Kate B. Chernis: We have a 50% conversion from trial to sale. The reason we do is because, by the time we pitch our leads, they’re already warm, because we only pitch leads who like, comment, and share our social. We use the social to get those people, because we’re able to do it at scale. I’m just a little company.
John Jantsch: Yeah. Let me ask you one more thing, about, say, a larger organization. Are they able to segment? In other words, they may have different product groups, or different service offerings, or different target markets all together. Have you been able to effectively allow them to meet all those objectives?
Kate B. Chernis: Yeah. One of our favorite features is called campaign tags, and it allows you to tag all of your content any way you like. This comes from my spreadsheet days.
Kate B. Chernis: Secretly, on the outside I’m a rock and roller, but on the inside I’m an organized nerd. I think that Martha Stewart and Marie Kondo are the end all, be all. I’ve been doing my underwear drawers for years, long before Marie came along. So, organizing is really big for us, and we found that it was our second most used feature, was this ability to literally tag your content and organize it.
Kate B. Chernis: So, for example, say you wanted to see all of your social posts pertaining to your Easter blog campaign, you can literally click a button, and it does that for you. It’ll even, actually, roll up every piece of content by campaign, so you can see all the social post links, images, videos, whatever you want, that went along with Volvo’s end of the year sale, for example.
John Jantsch: Awesome. So, Kate, tell people where they can find out more about Try Lately? I know that you have a trial period, I think, that they can actually kick the tires a little?
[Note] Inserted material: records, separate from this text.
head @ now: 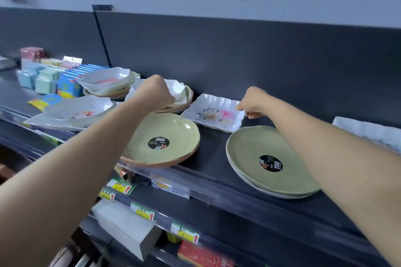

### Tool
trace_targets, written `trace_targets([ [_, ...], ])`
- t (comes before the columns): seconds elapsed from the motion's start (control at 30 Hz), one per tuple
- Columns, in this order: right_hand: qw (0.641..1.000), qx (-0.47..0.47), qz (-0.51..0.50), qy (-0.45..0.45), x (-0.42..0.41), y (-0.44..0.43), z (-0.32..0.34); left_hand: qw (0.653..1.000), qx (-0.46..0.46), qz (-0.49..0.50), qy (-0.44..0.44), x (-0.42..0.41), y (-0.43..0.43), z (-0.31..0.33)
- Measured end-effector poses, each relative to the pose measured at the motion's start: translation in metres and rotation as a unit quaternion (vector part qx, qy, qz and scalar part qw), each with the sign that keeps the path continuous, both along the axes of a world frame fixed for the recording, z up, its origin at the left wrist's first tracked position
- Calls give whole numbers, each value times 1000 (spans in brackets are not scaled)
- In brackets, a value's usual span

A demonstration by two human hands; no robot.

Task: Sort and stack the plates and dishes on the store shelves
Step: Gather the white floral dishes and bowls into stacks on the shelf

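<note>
The right grip [252, 102] is pinching the far edge of the square white flower-printed plastic plate [213, 114], which is lying at the back of the dark store shelf [217, 151]. The left grip [155, 91] is curling round the white wavy-edged dish [179, 91] topping a beige bowl stack [184, 104]. Lifting each one level and clear of its neighbours seems wisest. Every dish is lying empty, and the green round plates [249, 147] are carrying only black stickers [270, 163].

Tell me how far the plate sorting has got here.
Done: green plates stacked front right, green bowls stacked centre. In hand: the right hand pinches the square floral dish; the left hand grips a white dish atop a mixed pile. To do: leaf-shaped white dishes at far left and that mixed pile look unsorted.
</note>
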State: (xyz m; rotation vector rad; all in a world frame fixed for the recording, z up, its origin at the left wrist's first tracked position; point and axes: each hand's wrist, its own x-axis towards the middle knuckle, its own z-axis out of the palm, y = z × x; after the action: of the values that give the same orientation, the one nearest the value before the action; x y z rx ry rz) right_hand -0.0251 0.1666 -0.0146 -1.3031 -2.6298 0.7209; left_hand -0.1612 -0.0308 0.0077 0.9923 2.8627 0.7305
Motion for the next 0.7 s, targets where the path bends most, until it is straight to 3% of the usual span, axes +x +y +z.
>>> trace_targets([
  [0.23, 988, 43, -48, -137, -29, -4, -18, 994, -2, 105, 24, -55, -33, -20],
  [0.4, 976, 3, -88, -197, -38, 1, -23, 991, 26, 124, 29, -75, -34, -24],
  [0.7, 989, -32, -143, -26, -37, 14, -17, 992, 22, 120, -2, -93, -22, -29],
])
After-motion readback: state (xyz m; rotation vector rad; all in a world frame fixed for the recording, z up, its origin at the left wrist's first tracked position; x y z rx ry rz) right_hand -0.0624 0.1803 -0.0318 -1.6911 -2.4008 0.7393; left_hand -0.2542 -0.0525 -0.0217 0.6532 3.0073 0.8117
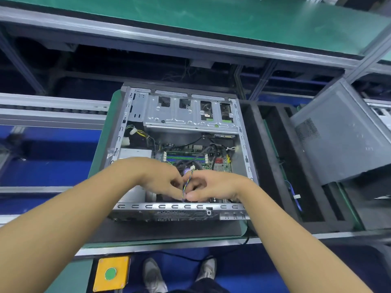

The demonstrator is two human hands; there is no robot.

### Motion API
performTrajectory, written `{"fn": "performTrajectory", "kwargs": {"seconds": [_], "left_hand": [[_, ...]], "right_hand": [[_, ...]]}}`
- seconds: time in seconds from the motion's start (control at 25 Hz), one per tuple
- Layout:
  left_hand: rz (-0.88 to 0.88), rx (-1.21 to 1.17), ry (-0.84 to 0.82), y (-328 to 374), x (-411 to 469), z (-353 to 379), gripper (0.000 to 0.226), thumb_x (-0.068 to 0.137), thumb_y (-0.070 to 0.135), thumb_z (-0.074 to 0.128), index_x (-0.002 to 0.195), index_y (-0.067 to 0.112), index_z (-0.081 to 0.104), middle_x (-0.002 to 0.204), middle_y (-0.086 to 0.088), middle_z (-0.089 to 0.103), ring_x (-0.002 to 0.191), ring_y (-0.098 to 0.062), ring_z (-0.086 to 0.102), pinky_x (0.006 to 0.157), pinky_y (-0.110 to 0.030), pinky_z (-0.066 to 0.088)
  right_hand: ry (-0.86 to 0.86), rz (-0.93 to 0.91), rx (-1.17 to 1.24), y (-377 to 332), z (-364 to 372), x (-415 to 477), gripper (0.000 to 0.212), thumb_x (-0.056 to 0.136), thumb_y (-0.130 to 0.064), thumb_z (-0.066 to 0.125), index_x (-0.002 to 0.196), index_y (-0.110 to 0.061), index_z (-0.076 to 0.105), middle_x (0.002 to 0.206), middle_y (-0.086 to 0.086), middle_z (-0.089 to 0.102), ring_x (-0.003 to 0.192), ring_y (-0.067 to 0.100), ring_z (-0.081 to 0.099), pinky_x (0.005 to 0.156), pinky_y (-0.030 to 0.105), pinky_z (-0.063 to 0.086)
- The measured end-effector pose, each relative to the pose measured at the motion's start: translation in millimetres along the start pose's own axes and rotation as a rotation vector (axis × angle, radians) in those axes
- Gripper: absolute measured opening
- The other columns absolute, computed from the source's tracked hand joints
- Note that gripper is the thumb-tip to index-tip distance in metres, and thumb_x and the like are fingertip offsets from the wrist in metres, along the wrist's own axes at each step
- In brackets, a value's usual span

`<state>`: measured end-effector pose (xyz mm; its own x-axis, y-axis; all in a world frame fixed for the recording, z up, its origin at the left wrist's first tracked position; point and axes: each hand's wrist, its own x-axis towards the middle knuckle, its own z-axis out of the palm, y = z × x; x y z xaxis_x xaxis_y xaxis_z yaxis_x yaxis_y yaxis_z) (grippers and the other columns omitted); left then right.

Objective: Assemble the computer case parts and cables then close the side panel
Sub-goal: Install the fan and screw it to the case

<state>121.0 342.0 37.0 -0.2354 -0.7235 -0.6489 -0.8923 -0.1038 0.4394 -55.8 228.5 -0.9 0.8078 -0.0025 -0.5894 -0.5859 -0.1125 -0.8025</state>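
Observation:
An open grey computer case (135, 132) lies on its side on the green workbench, its motherboard (220, 163) and drive cage (190, 115) exposed. Over the lower middle of the case my left hand (156, 176) and my right hand (213, 185) meet. Both pinch a thin multicoloured fan cable (188, 182) that ends in a small white connector (192, 168) above my fingers. The CPU fan under my hands is mostly hidden. The grey side panel (342, 136) leans tilted at the right, apart from the case.
A black foam tray (275, 166) beside the case holds a blue cable (295, 195). A yellow box with a green button (111, 273) hangs under the bench front. A green shelf (211, 17) runs overhead at the back. My feet stand on the blue floor.

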Motion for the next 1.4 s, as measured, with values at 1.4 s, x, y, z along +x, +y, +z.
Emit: {"fn": "performTrajectory", "kwargs": {"seconds": [1.4], "left_hand": [[-0.194, 0.230, 0.300, 34, -29, 57, 0.051, 0.093, 0.034, 0.063, 0.140, 0.028, 0.045, 0.129, 0.001, 0.061, 0.112, -0.023, 0.057, 0.087, -0.028, 0.042]], "right_hand": [[0.378, -0.196, 0.201, -8, 30, -40, 0.025, 0.094, 0.013, 0.048, 0.096, -0.009, 0.060, 0.087, 0.010, 0.060, 0.071, 0.017, 0.066, 0.095, 0.044, 0.055]]}}
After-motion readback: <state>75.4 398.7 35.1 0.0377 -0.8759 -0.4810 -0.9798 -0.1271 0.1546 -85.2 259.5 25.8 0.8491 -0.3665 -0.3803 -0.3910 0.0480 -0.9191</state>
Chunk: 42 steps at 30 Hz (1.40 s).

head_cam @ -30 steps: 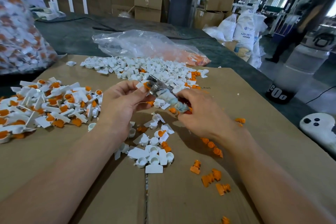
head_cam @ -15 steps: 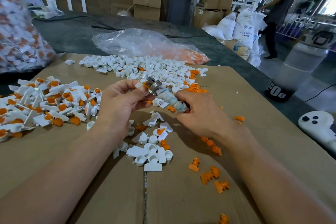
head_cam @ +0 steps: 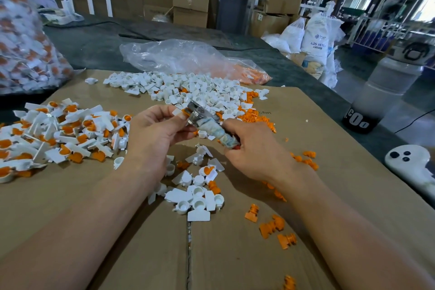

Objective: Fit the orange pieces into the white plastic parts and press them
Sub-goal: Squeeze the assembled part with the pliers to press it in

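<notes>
While left hand (head_cam: 155, 134) pinches a white part (head_cam: 177, 112) steady, right hand (head_cam: 255, 148) holds a taped tool (head_cam: 209, 126) against it, presumably for pressing.

Left hand (head_cam: 155, 132) pinches white part (head_cam: 178, 112); right hand (head_cam: 253, 148) grips metal tool (head_cam: 207, 122)

Loose white plastic parts (head_cam: 188, 87) heap at far centre; orange pieces (head_cam: 270, 228) lie scattered right; fitted white-and-orange ones (head_cam: 70, 129) pile left.
</notes>
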Available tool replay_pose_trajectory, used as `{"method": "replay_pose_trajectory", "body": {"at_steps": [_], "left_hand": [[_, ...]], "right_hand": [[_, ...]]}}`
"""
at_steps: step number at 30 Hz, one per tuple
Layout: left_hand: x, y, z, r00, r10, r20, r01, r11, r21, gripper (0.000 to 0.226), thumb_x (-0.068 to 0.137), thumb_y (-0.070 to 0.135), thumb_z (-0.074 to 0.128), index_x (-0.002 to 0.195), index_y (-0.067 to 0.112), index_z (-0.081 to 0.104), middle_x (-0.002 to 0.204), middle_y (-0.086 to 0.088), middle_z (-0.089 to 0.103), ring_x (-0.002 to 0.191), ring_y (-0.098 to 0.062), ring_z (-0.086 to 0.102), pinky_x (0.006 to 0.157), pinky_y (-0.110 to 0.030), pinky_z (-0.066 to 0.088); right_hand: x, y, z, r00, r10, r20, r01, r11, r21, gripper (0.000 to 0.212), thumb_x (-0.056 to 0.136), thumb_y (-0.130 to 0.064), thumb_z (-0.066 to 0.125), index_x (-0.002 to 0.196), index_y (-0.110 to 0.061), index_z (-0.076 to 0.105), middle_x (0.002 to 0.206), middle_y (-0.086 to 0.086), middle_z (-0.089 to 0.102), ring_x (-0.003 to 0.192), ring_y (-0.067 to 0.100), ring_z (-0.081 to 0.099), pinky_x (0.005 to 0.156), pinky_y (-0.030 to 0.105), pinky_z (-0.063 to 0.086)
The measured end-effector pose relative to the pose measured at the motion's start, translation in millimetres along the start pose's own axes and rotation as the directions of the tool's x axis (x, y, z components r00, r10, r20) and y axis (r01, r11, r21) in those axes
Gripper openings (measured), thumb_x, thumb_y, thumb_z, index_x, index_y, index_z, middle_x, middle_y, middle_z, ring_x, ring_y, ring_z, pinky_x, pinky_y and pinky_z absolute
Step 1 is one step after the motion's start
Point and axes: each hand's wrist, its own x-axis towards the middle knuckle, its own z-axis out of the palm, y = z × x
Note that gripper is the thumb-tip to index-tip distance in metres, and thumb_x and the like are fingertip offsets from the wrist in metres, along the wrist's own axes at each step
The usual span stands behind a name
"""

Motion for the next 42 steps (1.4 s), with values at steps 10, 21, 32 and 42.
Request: {"method": "replay_pose_trajectory", "body": {"at_steps": [10, 21, 32, 42], "left_hand": [[0.0, 3.0, 1.2, 0.995, -0.101, -0.024, 0.102, 0.995, 0.021, 0.019, 0.079, -0.005, 0.062, 0.066, 0.008, 0.057, 0.053, -0.005, 0.065, 0.049, -0.014, 0.064, 0.044, -0.017, 0.05], [-2.0, 3.0, -2.3, 0.991, -0.132, 0.032, 0.127, 0.985, 0.114, 0.026, 0.078, -0.006, 0.061, 0.074, 0.017, 0.072, 0.056, -0.002, 0.065, 0.052, -0.015, 0.064, 0.045, -0.018, 0.048], [-0.6, 4.9, -2.9, 0.988, -0.154, -0.007, 0.154, 0.986, 0.061, 0.021, 0.08, -0.009, 0.056, 0.074, 0.008, 0.066, 0.053, -0.005, 0.064, 0.049, -0.017, 0.064, 0.042, -0.019, 0.049], [15.3, 11.2, -20.4, 0.912, -0.21, -0.352, 0.084, 0.936, -0.341, 0.009, 0.089, 0.004, 0.057, 0.097, 0.006, 0.058, 0.063, -0.002, 0.07, 0.058, -0.01, 0.068, 0.053, -0.016, 0.052]], "right_hand": [[1.5, 6.7, -4.0, 0.999, 0.041, 0.01, -0.041, 0.999, 0.016, 0.023, 0.079, -0.014, 0.058, 0.101, -0.012, 0.058, 0.083, 0.003, 0.059, 0.074, 0.019, 0.053, 0.063, 0.036, 0.044], [9.6, 35.1, -13.3, 0.973, 0.208, -0.099, -0.212, 0.976, -0.038, 0.033, 0.078, -0.019, 0.061, 0.112, -0.017, 0.058, 0.085, -0.002, 0.054, 0.066, 0.006, 0.044, 0.058, 0.019, 0.038], [12.3, 44.9, -8.8, 0.955, 0.295, -0.005, -0.29, 0.937, -0.196, 0.06, 0.068, -0.048, 0.073, 0.118, -0.019, 0.055, 0.108, -0.001, 0.058, 0.093, 0.016, 0.052, 0.078, 0.037, 0.049], [12.4, 52.3, -5.6, 0.943, 0.33, 0.033, -0.319, 0.93, -0.181, 0.082, 0.066, -0.059, 0.07, 0.131, -0.015, 0.047, 0.13, 0.002, 0.052, 0.114, 0.02, 0.05, 0.081, 0.031, 0.041]]}}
Kate B. Chernis: Yeah. We actually just 86d that in the new year, sorry. Anybody can always ask me for a favor, and I’ll probably say yes.
Kate B. Chernis: It’s www.TryLately.com. The best part, John, is on Tuesdays, at 2PM Eastern, we do a free webinar. It is super duper fun, it’s open to public, where we go over some of our top features. There’s an open Zoom channel, so there’s lots of chat, there’s lots of marketing advice. Then, once a month, actually, I get on and I do a writing class, showing people exactly how to get that 70% increased engagement, by adding a little human touch to their Lately AI. It’s super fun, so I hope everyone will come.
John Jantsch: Awesome. We’ll have, obviously, links in the show notes.
John Jantsch: Kate, thanks for stopping by. I know it took us a while to get this one on the books, but I appreciate it. Hopefully, we’ll run into you next time I’m up in the Hudson Valley.
Kate B. Chernis: John, you’re cool as heck. Thank you so much, rock and roll.